Nothing but the lines below from the one containing "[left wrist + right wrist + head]" through the one containing "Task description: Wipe" should appear in the answer, exact and without pictures.

> [Data for analysis]
------------------------------------------------------------
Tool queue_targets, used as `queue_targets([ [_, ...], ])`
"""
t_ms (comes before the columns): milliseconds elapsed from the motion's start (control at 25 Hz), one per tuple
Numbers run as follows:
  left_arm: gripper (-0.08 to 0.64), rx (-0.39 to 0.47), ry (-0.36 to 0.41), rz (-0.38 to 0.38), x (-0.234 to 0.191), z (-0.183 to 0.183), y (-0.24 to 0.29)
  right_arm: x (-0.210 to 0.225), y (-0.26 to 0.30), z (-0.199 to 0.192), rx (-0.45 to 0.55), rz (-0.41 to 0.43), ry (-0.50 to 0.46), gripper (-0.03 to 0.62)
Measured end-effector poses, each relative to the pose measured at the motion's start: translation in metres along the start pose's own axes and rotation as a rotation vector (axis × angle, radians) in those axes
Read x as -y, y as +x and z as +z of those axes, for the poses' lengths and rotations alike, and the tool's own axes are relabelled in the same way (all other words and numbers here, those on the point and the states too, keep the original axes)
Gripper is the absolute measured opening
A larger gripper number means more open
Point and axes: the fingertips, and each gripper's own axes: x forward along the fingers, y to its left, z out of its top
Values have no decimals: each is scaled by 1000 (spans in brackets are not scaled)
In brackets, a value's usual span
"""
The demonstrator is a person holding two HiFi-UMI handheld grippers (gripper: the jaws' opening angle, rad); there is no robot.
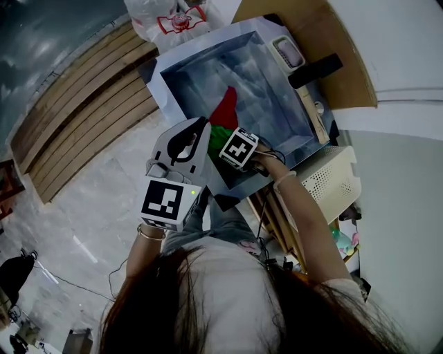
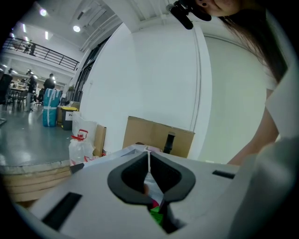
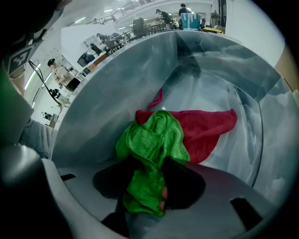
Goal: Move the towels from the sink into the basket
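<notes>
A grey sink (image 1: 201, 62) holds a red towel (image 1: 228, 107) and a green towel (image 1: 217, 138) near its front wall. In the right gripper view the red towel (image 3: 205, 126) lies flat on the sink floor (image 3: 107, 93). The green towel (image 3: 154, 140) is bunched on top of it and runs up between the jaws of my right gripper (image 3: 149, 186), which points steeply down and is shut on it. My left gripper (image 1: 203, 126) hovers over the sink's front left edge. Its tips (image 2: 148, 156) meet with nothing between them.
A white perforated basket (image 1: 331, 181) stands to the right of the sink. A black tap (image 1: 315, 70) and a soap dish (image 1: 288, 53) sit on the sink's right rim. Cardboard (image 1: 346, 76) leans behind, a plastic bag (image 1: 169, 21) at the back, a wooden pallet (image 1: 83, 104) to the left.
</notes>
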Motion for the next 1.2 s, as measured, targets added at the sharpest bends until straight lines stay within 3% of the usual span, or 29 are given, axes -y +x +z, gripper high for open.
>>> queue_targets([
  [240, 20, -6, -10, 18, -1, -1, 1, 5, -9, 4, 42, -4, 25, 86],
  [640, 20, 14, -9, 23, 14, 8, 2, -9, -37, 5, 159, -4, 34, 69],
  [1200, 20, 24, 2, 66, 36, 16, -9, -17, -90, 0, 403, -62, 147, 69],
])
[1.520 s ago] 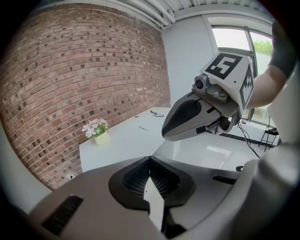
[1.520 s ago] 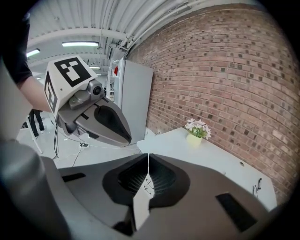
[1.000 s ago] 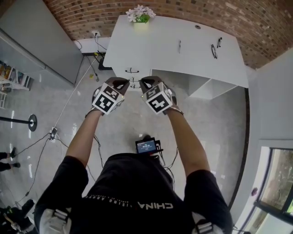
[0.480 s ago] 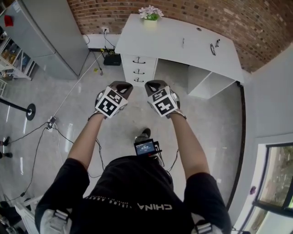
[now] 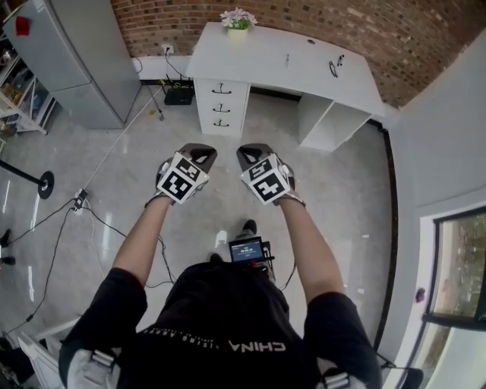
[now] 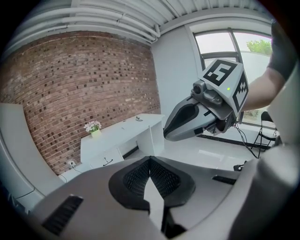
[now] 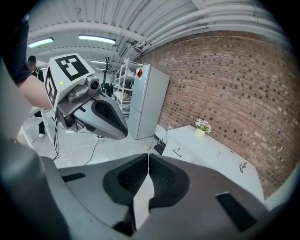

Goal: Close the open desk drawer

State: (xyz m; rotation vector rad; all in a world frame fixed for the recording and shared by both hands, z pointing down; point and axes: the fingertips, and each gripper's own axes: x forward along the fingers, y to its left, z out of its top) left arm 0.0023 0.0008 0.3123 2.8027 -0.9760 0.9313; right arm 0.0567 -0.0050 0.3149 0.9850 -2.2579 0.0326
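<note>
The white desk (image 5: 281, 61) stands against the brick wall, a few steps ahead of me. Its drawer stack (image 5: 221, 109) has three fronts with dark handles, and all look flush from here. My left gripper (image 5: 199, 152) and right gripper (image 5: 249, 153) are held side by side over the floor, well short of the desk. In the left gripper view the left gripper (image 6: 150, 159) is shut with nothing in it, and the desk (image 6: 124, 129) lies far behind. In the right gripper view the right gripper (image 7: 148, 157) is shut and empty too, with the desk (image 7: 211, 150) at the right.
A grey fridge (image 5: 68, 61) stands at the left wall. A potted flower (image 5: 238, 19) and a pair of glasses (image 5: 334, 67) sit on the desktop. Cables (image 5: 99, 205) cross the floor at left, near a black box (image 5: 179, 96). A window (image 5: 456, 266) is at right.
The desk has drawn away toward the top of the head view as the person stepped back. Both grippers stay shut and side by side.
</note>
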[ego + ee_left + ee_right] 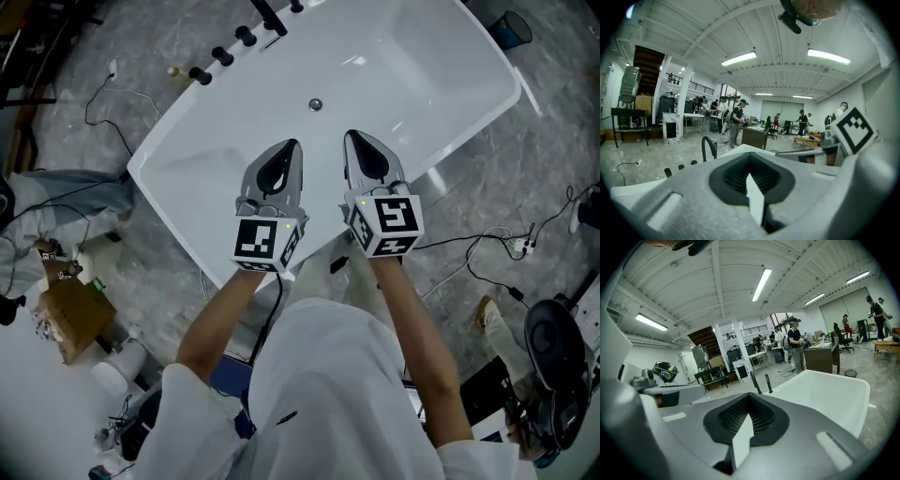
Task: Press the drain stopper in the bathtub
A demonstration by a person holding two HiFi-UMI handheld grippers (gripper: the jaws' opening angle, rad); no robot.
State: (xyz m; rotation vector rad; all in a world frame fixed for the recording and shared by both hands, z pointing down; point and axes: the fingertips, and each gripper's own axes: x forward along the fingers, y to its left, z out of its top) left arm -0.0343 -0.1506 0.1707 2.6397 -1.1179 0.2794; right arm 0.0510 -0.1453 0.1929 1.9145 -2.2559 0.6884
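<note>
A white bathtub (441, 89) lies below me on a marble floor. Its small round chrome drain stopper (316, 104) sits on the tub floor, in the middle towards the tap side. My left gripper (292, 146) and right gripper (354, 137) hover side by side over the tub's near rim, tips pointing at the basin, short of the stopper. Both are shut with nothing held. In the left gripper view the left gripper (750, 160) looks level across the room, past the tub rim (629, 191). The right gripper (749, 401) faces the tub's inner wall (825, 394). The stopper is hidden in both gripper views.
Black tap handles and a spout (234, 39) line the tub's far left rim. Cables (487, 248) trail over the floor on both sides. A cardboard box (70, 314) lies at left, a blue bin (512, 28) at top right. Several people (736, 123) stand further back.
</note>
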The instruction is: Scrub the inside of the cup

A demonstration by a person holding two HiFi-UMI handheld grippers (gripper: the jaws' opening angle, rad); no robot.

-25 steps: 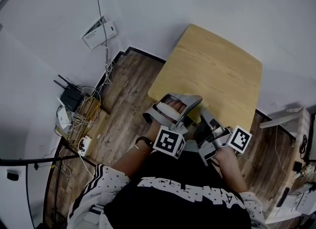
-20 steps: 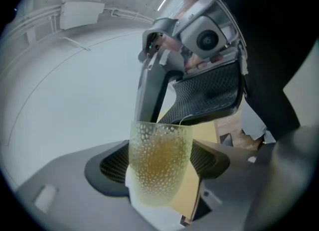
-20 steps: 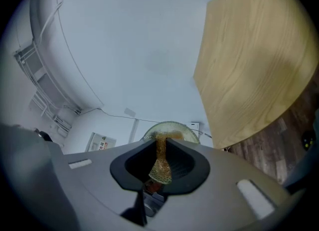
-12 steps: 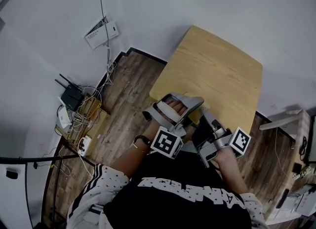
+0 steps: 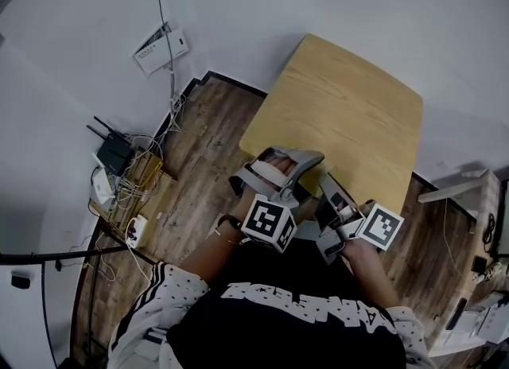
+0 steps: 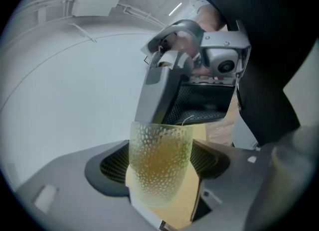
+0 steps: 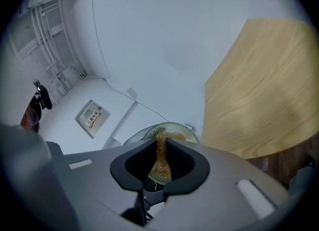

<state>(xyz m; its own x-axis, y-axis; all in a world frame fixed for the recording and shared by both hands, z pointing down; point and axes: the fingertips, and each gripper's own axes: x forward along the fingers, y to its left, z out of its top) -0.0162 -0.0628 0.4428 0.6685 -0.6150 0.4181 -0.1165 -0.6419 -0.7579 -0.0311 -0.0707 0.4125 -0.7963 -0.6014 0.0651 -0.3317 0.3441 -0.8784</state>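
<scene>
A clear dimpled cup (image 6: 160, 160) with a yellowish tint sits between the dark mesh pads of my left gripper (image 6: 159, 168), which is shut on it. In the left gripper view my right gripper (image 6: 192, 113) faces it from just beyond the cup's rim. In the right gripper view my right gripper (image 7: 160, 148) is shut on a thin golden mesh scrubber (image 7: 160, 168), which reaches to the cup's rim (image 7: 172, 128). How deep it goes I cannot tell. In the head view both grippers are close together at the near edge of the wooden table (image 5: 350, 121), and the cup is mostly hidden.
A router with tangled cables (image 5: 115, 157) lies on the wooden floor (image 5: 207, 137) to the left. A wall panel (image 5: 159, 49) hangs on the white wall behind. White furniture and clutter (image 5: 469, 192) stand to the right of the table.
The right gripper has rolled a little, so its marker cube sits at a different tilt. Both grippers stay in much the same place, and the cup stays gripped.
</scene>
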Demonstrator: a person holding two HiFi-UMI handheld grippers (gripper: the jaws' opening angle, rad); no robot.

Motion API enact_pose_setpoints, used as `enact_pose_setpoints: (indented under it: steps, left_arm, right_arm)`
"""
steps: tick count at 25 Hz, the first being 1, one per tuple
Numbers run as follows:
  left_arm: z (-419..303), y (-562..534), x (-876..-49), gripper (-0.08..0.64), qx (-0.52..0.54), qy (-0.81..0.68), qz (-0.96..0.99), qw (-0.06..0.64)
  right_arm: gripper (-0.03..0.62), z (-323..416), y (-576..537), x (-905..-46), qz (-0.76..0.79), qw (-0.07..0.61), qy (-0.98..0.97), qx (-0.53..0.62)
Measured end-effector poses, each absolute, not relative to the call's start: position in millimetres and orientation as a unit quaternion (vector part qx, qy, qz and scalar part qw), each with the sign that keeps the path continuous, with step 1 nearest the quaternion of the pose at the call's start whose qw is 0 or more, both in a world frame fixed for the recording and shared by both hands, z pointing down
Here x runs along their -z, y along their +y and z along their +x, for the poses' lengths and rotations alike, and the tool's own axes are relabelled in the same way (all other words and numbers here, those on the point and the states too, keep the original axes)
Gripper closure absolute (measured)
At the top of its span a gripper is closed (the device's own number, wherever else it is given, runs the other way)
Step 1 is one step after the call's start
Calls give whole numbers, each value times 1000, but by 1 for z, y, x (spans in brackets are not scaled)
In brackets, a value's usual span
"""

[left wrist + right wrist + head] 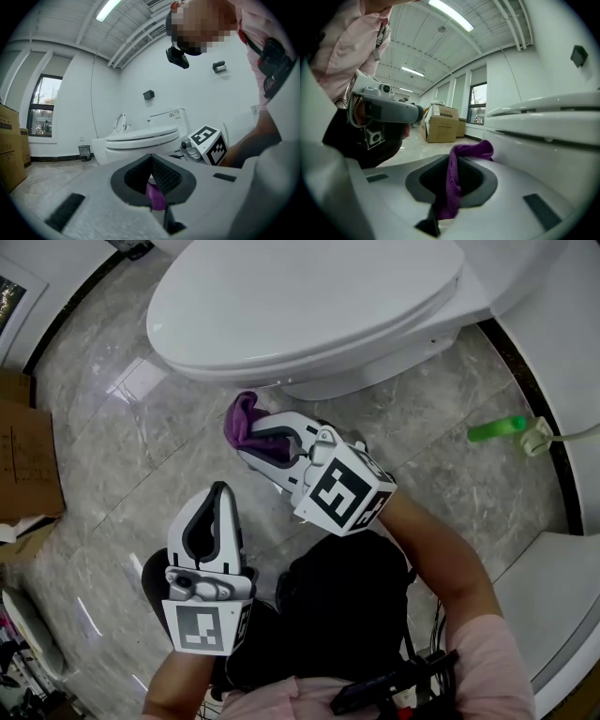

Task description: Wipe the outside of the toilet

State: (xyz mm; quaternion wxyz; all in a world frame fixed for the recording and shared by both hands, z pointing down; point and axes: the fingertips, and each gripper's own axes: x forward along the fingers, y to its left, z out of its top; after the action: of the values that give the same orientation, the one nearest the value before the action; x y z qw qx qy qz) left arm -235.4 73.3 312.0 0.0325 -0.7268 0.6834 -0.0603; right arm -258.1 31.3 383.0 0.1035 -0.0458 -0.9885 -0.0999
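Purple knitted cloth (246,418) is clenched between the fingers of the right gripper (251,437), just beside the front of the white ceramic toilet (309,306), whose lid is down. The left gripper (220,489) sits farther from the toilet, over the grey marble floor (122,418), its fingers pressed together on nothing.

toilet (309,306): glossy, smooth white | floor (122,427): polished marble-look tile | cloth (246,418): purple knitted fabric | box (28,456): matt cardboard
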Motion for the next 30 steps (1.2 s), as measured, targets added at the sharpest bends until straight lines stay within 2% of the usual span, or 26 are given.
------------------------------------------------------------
> [Solution for this exercise]
[left wrist + right wrist + head] 

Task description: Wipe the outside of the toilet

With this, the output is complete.